1

I need to train a LASSO model using sklearn. I am given a pair of specifically designed training and validation datasets.

The goal is to let the algorithm autogenerate a sequence of alphas (the L1 penalty strength), and for each alpha, fit a model with the training data, and then evaluate the model on the validation data. Finally, select the model that performs the best on the validation data.

How to achieve the above in the most efficient way?

I attempted sklearn.linear_model.LassoCV() by binding the training and validation data, and enforced it to do like a 1-fold CV by supplying iterator to argument cv, but the fit() method will eventually use the optimized alpha and the entire merged data to produce the final model. I of course can take the optimized alpha and call sklearn.linear_model.Lasso() again, but this seems too troublesome:

import numpy as np
from sklearn.linear_model import LassoCV
from sklearn.datasets import make_regression
X, y = make_regression(noise = 4, random_state = 0)
Nrow, Ncol = len(X), len(X[0])
Ntrain = int(np.round(Nrow * 0.7))
Nvalid = Nrow - Ntrain
trainInd = np.asarray([i for i in range(Ntrain)])
validInd = np.asarray([i for i in range(Ntrain, Nrow)])
trainValidInd = [(trainInd, validInd)]
cvIter = iter(trainValidInd)


reg = LassoCV(cv = cvIter, verbose = True).fit(X, y) 
'''
But .fit() will use the optimized alpha and the entire merged data to
train the model.
'''

I also attempted sklearn.linear_model.lasso_path(), but how to apply it to a new dataset (the validation set) and make predictions? It also doesn't return the intercept term. How can I find it?

Thanks!

Came up with a "smart" workaround:

sampleW = np.asarray([1.0 for i in range(Ntrain)] + \
    [1e-200 for i in range(Nvalid)]) 
reg = LassoCV(cv = cvIter, verbose = True).fit(X, y, sampleW)

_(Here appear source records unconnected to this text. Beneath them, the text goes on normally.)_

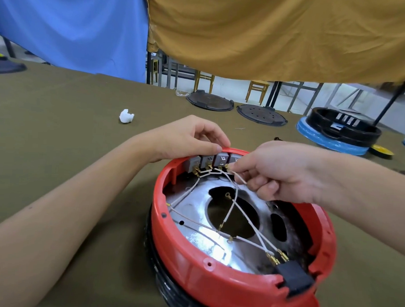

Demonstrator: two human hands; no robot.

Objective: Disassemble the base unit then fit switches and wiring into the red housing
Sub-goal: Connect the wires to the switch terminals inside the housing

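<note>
The round red housing (pixel 176 252) lies open side up on the olive table, with a shiny metal plate (pixel 193 234) inside. Several grey switches (pixel 207 161) sit in a row along its far rim. White wires (pixel 235 201) with brass terminals run from the switches across the plate to a black socket (pixel 294 281) at the near rim. My left hand (pixel 190 139) grips the far rim, fingertips on top of the switches. My right hand (pixel 279 173) pinches a white wire end (pixel 240 178) right beside the rightmost switch.
A crumpled white tissue (pixel 126 116) lies on the table to the far left. Two dark round lids (pixel 209 100) (pixel 261 115) sit at the far edge. A black base on blue wrapping (pixel 339 133) stands at the far right. Blue and mustard cloths hang behind.
</note>
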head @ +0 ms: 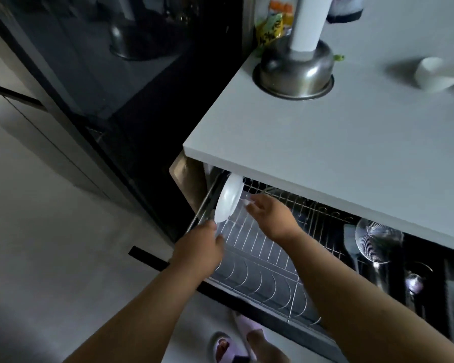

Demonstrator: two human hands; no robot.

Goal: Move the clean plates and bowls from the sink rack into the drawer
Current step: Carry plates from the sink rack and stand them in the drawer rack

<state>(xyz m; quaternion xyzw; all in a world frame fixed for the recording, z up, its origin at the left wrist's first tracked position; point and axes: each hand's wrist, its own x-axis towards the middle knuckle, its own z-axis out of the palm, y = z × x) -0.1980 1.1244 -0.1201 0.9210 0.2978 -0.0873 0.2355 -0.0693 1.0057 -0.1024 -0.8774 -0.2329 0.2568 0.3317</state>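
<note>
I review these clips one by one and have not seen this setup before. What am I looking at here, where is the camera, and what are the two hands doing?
There is no machine here: a person does the job with bare hands, and the one camera sits on their head, looking forward and down, so both arms reach in from the bottom of the picture.

Below the grey counter a drawer is pulled out, fitted with a wire dish rack. One white plate stands on edge at the rack's far left end. The left hand is at the plate's lower rim; whether it grips is blurred. The right hand reaches beside the plate with relaxed fingers, holding nothing.

A wire skimmer lies further right in the drawer. On the counter are an upturned steel bowl and a white bowl.
</note>
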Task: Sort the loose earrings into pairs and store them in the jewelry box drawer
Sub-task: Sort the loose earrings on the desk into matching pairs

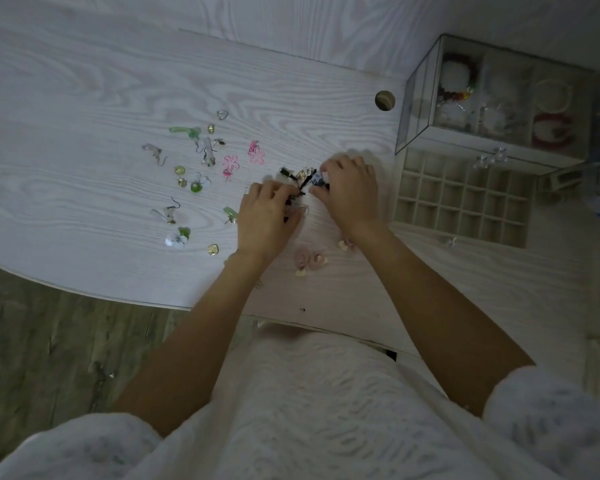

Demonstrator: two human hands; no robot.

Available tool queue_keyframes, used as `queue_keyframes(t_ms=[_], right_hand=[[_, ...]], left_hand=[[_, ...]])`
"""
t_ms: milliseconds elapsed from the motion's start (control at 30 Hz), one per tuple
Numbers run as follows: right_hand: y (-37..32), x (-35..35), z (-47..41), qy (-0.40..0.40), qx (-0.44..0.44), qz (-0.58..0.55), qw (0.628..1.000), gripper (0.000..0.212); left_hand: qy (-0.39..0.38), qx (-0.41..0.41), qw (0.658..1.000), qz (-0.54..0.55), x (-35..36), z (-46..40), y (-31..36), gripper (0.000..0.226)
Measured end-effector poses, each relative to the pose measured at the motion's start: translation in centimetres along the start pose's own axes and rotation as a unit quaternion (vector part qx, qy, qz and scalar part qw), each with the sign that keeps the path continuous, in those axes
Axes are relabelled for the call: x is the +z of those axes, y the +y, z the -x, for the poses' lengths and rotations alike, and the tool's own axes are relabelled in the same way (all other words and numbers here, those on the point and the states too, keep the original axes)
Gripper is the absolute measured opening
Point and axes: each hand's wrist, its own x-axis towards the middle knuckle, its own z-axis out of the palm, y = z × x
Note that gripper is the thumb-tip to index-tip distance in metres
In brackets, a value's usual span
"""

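Over the table (pixel 84 98), both hands palm-down, left hand (pixel 267 216) and right hand (pixel 350 192) pinching dark earrings (pixel 300 188).

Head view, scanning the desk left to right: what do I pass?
Green and clear earrings → pink flower earrings → left hand → right hand → open drawer.

Both hands meet mid-table: left hand (pixel 267 220) and right hand (pixel 352 188) pinch dark earrings (pixel 300 192). Loose earrings (pixel 194 168) scattered left. Open gridded drawer (pixel 465 199) right, under glass jewelry box (pixel 492 98).
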Motion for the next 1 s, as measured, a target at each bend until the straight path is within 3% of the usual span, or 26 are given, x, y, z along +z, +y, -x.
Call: queue_keyframes(t_ms=[100, 267, 400, 500, 733, 1000], right_hand=[[-1.0, 0.2, -1.0, -0.007, 0.031, -0.002, 1.000, 0.030], [-2.3, 0.4, -1.1, -0.002, 0.031, -0.103, 0.994, 0.014], [-3.1, -0.1, -0.5, 0.024, 0.086, -0.266, 0.960, 0.014], [-3.0, -0.6, 0.2, 0.044, 0.103, -0.314, 0.943, 0.013], [-2.5, -0.9, 0.4, 0.031, 0.084, -0.309, 0.947, 0.004], [-1.3, -2.4, 0.7, 0.048, 0.090, -0.330, 0.938, 0.011]], left_hand=[[0.003, -0.026, 0.999, -0.025, -0.2, -0.6, 0.0, 0.027], [0.019, -0.062, 0.997, -0.048, -1.2, -1.0, -1.7, 0.026], [-0.022, -0.075, 0.997, -0.028, -1.8, -1.3, -2.5, 0.030], [-0.044, -0.078, 0.995, -0.039, -2.3, -1.2, -2.7, 0.031], [0.005, -0.057, 0.997, -0.041, -1.4, -1.6, -2.0, 0.044], [0.012, -0.060, 0.997, -0.037, -1.1, -3.5, -2.5, 0.013]])
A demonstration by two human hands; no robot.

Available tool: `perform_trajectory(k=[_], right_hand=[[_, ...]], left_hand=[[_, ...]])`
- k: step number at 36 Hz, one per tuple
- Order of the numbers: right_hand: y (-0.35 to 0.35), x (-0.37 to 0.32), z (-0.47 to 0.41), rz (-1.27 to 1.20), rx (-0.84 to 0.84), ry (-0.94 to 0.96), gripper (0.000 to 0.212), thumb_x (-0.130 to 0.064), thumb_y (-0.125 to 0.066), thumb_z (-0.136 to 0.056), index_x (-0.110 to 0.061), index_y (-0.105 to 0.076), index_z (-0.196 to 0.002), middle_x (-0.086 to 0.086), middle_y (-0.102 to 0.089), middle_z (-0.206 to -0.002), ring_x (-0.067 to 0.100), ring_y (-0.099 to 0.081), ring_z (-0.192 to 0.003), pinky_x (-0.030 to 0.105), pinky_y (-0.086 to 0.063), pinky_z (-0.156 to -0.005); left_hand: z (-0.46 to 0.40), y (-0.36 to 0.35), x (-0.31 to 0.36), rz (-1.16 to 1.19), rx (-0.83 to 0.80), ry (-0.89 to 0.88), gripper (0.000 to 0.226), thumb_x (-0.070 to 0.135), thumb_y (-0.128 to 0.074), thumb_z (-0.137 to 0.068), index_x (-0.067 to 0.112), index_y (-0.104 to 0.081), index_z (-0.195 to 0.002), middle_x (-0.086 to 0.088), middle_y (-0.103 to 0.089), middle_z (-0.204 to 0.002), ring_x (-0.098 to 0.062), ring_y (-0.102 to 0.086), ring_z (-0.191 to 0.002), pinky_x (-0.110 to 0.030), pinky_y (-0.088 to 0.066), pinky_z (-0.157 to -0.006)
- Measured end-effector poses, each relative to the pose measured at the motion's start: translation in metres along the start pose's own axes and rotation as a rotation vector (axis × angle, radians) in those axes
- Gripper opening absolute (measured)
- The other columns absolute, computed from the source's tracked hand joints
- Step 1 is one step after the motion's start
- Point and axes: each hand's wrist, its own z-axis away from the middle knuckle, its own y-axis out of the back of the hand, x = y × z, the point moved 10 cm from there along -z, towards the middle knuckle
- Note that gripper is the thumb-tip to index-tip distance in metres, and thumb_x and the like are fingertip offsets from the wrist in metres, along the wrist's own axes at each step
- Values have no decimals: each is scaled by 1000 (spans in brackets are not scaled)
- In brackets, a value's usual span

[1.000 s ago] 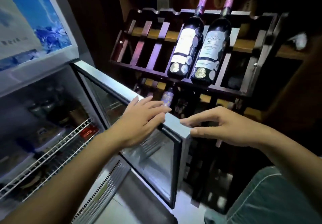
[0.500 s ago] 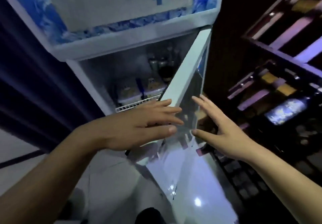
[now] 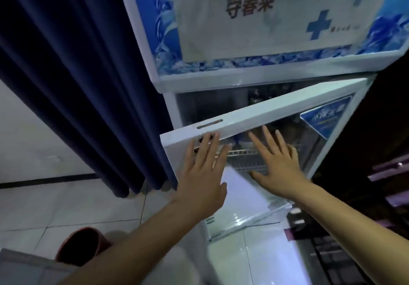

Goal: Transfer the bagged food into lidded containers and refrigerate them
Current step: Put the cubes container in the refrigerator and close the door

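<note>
While the fridge (image 3: 254, 78) stands straight ahead of me with its glass door (image 3: 254, 116) ajar, the door's long top edge slants from lower left to upper right, hinged on the right, so its free end lies on my left. My left hand (image 3: 204, 174) is spread flat on that free corner and is the nearer one to push; my right hand (image 3: 278, 163) is spread flat on the glass. Of the containers, I can only make out dim shapes above the wire shelf (image 3: 243, 154).
</note>
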Motion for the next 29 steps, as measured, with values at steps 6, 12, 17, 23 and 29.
perform_trajectory(k=[6,12,17,23,29], right_hand=[[-1,-2,-50,127,-37,-56,98,-63,-52,-90,-48,24,-150,-8,32,-162,29,23,-151,60,-4,-120],[-3,-11,-84,128,-94,-122,96,-57,-54,-91,-47,18,-152,-7,25,-164,29,22,-151,61,-1,-120],[-6,-24,-95,105,-101,-146,95,-56,-55,-91,-47,16,-153,-8,24,-165,28,21,-151,61,-1,-120],[-39,-78,-82,14,-153,-109,89,-62,-52,-91,-51,12,-152,-12,25,-164,24,21,-151,61,-3,-119],[-115,-198,-62,-22,-306,154,83,-66,-46,-91,-58,14,-147,-16,35,-156,18,26,-150,54,3,-120]], left_hand=[[-45,-44,-59,61,21,96,93,41,-55,-86,16,-7,-161,-10,19,-165,-31,20,-152,-58,12,-121],[-78,-82,-126,104,-115,261,101,58,-49,-90,23,18,-157,-1,35,-160,-36,27,-149,-60,14,-118],[-79,-87,-136,166,-121,171,97,51,-52,-92,27,15,-159,0,36,-161,-39,32,-146,-57,11,-121],[-37,-59,-155,570,22,117,84,38,-57,-95,36,-4,-160,7,17,-167,-22,22,-152,-43,4,-124],[93,-64,-241,735,134,483,79,45,-62,-94,40,-16,-157,17,5,-165,-9,16,-152,-31,1,-122]])
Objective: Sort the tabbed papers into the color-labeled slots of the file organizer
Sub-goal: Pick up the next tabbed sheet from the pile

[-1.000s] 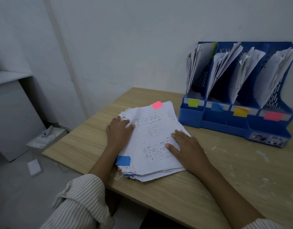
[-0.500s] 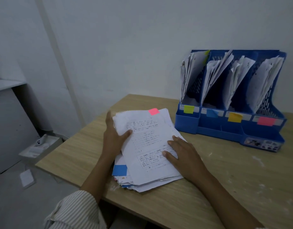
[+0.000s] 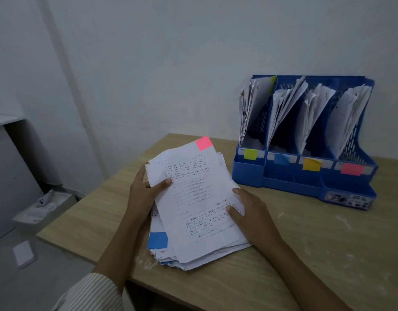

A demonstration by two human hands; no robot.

By lowering the weight on the portion of validation data to almost 0, validation data is effectively excluded from training. Tests have proven its correctness, but it looks ridiculous. It shouldn't be this hard to achieve what I need.

user2961927
  • 1,290
  • 1
  • 14
  • 22

1 Answers1

0

This may be too basic for what you're looking for, but I would focus on the problem that you've already identified: finding the optimal alpha value. The first thing that comes to mind is to use a scipy optimizer, something like this:

import numpy as np
from scipy.optimize import minimize_scalar
from sklearn.linear_model import Lasso

def cost(alpha):
  model = Lasso(alpha=alpha)
  model.fit(training_X)
  return np.linalg.norm(
    model.predict(validation_X) - validation_y)

res = minimize_scalar(cost)
print('Optimal alpha', res.x, 'yields error', res.fun)

Since you're trying to find the best lasso as a function of only the alpha value, you only need to minimize the scalar-input, scalar-output cost function. (docs)

lmjohns3
  • 7,422
  • 5
  • 36
  • 56